The login via UI approach was the original implementation, written when the team didn't know about cy.session. The fix was straightforward:

// Before: UI login, runs in ~1.5s, occasionally flakes
beforeEach(() => {
  cy.visit('/login');
  cy.get('[data-testid="email"]').type(Cypress.env('TEST_EMAIL'));
  cy.get('[data-testid="password"]').type(Cypress.env('TEST_PASSWORD'));
  cy.get('[data-testid="submit"]').click();
  cy.url().should('include', '/dashboard');
});
 
// After: session-cached login, runs in ~30ms after first run
beforeEach(() => {
  cy.session('test-user', () => {
    cy.request('POST', '/api/auth/login', {
      email: Cypress.env('TEST_EMAIL'),
      password: Cypress.env('TEST_PASSWORD'),
    }).then(({ body }) => {
      window.localStorage.setItem('token', body.token);
    });
  });
  cy.visit('/dashboard');
});

After this change, login-dependent tests went from ~1.5 seconds per test (with occasional flakes) to ~30ms per test (zero flakes). The session is cached in the Cypress session store and restored from disk on subsequent runs. Only the first run in a session does the actual network request.

Day 4: deleting the 8 tests that were testing nothing

The eight "dead assertion" tests were the most uncomfortable to deal with — not technically, but politically. These were tests someone had written, which had once passed, and which still passed some of the time. Deleting them felt like reducing coverage.

But examining them closely, they were asserting on elements that had been removed from the UI six months ago. The element selectors returned empty sets, cy.get() retried for four seconds, and the tests timed out occasionally when CI was slow. When CI was fast, they passed because the assertion ran against the empty set before the timeout — a vacuous pass.

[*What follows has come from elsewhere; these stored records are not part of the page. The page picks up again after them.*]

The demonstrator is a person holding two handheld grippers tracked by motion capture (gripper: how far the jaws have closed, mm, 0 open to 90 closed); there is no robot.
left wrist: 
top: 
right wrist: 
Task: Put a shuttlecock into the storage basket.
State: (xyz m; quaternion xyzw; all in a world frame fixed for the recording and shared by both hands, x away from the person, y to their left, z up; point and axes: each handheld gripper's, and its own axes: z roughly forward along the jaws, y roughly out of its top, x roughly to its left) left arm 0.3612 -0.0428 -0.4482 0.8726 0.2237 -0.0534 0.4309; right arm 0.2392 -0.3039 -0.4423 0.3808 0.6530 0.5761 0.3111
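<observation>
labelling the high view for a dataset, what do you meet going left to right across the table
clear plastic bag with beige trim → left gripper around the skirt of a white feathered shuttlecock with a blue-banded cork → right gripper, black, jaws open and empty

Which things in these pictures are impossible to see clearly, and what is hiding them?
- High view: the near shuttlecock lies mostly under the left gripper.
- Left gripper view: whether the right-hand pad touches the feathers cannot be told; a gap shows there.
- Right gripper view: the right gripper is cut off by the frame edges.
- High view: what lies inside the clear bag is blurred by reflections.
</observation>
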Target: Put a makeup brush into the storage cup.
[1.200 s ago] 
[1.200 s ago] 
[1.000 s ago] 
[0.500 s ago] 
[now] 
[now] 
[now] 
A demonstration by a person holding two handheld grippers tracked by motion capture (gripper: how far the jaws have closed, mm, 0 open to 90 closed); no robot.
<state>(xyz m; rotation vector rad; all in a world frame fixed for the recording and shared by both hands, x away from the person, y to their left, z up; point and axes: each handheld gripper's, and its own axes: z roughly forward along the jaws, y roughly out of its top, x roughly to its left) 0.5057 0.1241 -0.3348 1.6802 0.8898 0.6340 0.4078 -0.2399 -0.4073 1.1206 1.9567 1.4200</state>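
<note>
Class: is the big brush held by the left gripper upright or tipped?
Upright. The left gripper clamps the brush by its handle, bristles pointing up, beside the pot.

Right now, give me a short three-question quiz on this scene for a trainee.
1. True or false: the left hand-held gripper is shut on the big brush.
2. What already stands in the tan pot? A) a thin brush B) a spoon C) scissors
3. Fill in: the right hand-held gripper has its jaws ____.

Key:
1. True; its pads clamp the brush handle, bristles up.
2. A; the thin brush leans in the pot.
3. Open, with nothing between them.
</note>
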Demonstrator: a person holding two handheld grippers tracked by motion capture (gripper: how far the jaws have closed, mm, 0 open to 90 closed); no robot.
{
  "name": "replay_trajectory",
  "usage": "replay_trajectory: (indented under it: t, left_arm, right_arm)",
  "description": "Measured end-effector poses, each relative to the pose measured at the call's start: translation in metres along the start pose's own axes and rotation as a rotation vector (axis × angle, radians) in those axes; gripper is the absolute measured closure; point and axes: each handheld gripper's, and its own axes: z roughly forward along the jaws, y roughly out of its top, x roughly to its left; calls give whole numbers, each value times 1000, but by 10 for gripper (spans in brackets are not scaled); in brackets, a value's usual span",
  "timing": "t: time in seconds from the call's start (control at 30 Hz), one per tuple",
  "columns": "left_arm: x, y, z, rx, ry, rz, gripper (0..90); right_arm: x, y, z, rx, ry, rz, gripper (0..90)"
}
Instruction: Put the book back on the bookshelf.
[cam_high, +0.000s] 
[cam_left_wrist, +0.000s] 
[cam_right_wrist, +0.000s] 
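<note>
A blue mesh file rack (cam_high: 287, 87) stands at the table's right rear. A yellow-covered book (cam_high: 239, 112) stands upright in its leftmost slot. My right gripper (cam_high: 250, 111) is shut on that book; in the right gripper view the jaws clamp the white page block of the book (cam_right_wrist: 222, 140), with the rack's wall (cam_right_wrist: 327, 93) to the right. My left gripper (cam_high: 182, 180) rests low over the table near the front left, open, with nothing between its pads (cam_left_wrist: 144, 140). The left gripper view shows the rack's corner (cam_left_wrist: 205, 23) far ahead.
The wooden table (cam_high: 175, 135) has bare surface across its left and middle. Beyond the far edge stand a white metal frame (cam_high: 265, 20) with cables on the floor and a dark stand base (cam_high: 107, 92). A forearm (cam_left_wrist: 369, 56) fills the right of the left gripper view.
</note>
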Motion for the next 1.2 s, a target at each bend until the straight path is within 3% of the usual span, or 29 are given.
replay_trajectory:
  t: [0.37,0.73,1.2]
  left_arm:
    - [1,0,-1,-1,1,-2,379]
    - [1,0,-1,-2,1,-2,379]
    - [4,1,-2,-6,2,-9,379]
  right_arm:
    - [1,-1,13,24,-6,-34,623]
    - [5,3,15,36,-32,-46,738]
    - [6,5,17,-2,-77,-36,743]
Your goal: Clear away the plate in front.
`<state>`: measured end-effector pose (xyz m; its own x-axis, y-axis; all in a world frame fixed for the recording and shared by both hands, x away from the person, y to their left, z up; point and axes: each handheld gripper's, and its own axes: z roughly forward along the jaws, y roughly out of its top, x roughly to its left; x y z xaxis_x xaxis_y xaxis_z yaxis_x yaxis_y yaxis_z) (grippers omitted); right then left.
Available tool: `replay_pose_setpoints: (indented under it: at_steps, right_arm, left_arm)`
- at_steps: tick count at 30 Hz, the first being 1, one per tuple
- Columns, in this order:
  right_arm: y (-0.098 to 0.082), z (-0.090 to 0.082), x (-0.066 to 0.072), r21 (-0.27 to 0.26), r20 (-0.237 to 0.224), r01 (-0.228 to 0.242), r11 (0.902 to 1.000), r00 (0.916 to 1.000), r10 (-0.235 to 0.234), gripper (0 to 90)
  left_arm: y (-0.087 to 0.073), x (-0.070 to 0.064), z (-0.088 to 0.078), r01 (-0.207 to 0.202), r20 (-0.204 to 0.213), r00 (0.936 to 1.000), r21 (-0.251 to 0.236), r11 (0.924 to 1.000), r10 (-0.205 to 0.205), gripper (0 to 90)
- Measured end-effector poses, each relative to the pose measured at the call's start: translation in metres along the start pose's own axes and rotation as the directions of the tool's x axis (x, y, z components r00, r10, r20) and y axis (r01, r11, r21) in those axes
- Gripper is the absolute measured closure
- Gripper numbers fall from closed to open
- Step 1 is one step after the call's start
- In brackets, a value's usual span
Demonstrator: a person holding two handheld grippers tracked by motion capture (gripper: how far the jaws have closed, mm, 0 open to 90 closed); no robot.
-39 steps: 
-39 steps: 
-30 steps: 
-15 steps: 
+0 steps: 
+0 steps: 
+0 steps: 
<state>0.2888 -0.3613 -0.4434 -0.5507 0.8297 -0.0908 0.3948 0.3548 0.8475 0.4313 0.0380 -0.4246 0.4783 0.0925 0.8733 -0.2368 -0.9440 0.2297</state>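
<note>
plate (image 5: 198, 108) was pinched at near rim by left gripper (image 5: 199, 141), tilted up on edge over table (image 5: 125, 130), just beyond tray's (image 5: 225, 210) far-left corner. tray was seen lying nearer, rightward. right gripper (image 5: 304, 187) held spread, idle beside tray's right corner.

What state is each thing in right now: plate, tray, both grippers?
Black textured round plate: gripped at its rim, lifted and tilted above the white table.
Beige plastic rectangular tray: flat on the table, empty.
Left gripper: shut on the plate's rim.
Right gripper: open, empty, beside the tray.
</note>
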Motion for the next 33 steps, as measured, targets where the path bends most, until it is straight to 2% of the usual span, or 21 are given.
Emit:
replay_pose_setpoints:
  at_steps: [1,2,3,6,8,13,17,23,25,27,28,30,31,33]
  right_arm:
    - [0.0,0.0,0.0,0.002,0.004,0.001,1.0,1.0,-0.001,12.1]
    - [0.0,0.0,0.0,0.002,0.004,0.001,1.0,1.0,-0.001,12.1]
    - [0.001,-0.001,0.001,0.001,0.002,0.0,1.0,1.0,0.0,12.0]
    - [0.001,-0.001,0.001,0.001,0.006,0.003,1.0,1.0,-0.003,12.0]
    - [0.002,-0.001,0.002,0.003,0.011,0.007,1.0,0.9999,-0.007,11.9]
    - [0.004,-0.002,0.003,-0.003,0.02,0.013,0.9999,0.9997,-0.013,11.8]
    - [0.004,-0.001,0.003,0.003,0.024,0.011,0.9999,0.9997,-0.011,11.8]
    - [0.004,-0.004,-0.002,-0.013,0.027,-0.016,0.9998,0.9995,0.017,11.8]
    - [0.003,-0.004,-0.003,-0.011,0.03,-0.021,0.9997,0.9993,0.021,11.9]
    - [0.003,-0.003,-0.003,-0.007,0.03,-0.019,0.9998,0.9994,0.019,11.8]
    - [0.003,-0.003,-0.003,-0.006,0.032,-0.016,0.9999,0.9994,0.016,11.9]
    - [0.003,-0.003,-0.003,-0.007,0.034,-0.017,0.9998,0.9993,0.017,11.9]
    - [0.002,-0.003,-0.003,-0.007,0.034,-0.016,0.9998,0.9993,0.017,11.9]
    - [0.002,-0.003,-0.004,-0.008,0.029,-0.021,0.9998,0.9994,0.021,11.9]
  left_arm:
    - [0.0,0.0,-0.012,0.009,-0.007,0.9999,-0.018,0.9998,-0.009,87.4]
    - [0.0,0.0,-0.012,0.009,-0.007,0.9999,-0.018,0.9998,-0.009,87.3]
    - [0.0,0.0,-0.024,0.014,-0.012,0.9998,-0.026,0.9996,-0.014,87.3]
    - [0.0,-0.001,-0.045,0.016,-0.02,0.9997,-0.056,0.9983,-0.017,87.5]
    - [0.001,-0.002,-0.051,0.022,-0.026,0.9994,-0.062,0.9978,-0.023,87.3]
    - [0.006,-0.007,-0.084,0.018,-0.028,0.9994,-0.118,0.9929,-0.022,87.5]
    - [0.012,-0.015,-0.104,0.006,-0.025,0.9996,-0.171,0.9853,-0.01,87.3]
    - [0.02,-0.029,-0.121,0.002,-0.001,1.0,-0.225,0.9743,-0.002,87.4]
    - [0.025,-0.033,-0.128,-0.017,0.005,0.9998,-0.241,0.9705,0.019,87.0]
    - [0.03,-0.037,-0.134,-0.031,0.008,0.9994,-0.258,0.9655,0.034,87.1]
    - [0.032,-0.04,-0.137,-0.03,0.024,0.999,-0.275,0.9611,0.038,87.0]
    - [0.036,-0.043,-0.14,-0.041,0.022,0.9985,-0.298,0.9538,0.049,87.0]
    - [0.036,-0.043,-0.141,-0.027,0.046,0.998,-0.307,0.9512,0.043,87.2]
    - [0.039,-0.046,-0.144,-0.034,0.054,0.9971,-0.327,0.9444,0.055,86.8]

Here's the pattern that produced the false passes:

// This test passes vacuously when .old-banner doesn't exist at all
cy.get('.old-banner').should('not.exist');

If .old-banner was never in the DOM, the assertion should('not.exist') passes immediately. No retry needed. The test is testing nothing.

I deleted all eight. No replacement tests, just deletion. If the features they were originally testing need coverage, that coverage should be written fresh with current selectors and clear assertions.

The result and what we measured

After four days:

  • Flake rate: 18.3% → 1.9% (measured over 20 CI runs with retries disabled)
  • Average suite duration: 14m 22s → 11m 48s (faster because eight tests were deleted and four were now 30ms instead of 1.5s)
  • CI confidence: anecdotally, significant. In the week after the changes, there were zero "it's probably a flake, merge anyway" comments in pull requests.

The re-enabled retries setting at the end of week one: I added it back, but with retries: 1 (not 2) and with alerts on any test that uses a retry. The alert goes to a Slack channel. Any test that retries is now a tracked item, not background noise.

The 1.9% residual flake rate covers three tests we know about: one involving a third-party OAuth redirect we can't control, one involving file upload timing in Safari (our CI now runs Chrome only), and one that nobody's been able to reproduce reliably enough to diagnose. Those three are marked with // known flaky — see issue #312 and will get fixed when someone has the time to properly investigate.

Total time spent: roughly 20 hours across four days for one engineer. The productivity return — engineers not second-guessing CI, faster PR merges, fewer "it passed locally" arguments — paid that back within two weeks.